Without the pictures, repeat the listing character for character.

=== Begin Enclosure ===

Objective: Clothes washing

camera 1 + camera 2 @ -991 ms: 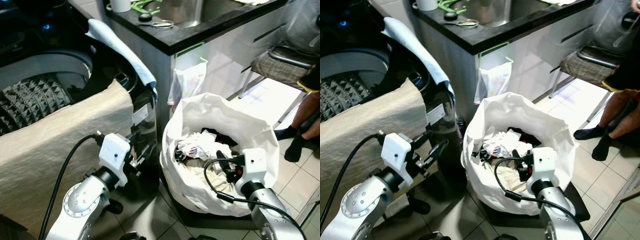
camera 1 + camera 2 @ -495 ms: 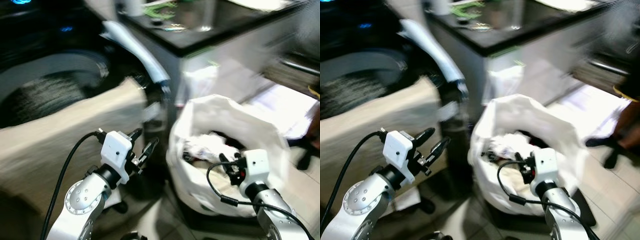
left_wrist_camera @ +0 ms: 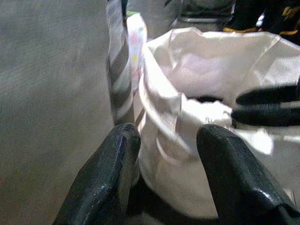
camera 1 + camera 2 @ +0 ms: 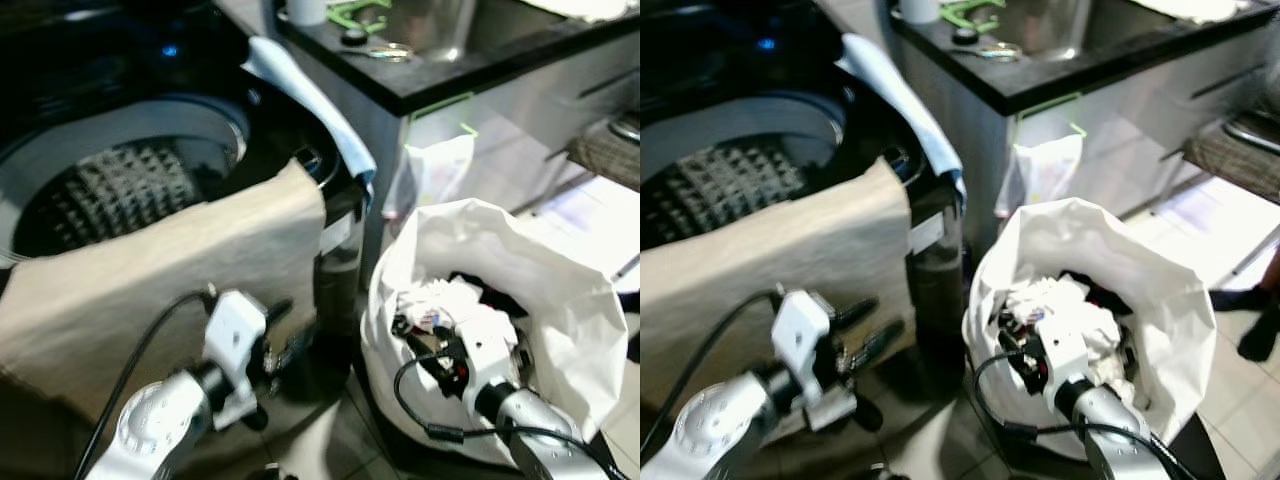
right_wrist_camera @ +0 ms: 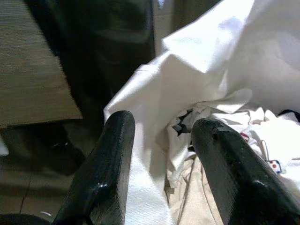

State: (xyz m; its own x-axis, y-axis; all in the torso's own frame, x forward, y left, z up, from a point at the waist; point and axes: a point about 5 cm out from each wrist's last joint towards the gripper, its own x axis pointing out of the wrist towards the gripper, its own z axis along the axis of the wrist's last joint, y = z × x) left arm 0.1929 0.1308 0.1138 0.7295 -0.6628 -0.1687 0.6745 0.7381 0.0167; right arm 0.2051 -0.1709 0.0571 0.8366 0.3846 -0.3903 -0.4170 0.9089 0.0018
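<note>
Two grippers both spread, empty: right gripper [image 4: 1025, 352] now deeper over clothes [image 4: 1055, 305] in laundry bag [image 4: 560, 300] (view swung left); I judge grab imminent; left gripper [image 4: 862, 330] idle beside washer [image 4: 120, 180].

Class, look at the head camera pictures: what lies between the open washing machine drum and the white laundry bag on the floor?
In the left eye view, between the drum and the laundry bag lie a beige cloth draped over the washer's front rim and the washer's dark corner.
</note>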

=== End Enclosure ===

_RESPONSE FOR THIS EXERCISE_
Objective: Clothes washing

camera 1 + camera 2 @ -991 ms: 
camera 1 + camera 2 @ -495 ms: 
left_wrist_camera @ +0 ms: 
camera 1 + camera 2 @ +0 ms: 
right_wrist_camera @ +0 ms: 

State: (xyz m; its own x-axis, y-axis; all in the torso's own frame, x forward, y left, z up, from a point at the waist; point and axes: a point about 5 cm out from each wrist's last joint towards the gripper, its own x axis pointing out of the wrist towards the gripper, its own z axis along the axis of the wrist's last joint, y = z × x) left arm 0.1929 0.1308 0.1138 0.7295 -0.6628 -0.1687 0.6745 0.7381 0.0167; right arm 0.2051 -0.1709 0.0571 0.8366 0.3846 -0.3903 -0.4170 0.9089 0.0018
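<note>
Two grippers both spread, empty: right gripper [image 4: 1025, 352] now deeper over clothes [image 4: 1055, 305] in laundry bag [image 4: 560, 300] (view swung left); I judge grab imminent; left gripper [image 4: 862, 330] idle beside washer [image 4: 120, 180].

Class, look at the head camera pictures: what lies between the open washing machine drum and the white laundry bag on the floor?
In the left eye view, between the drum and the laundry bag lie a beige cloth draped over the washer's front rim and the washer's dark corner.
</note>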

The answer given here is complete.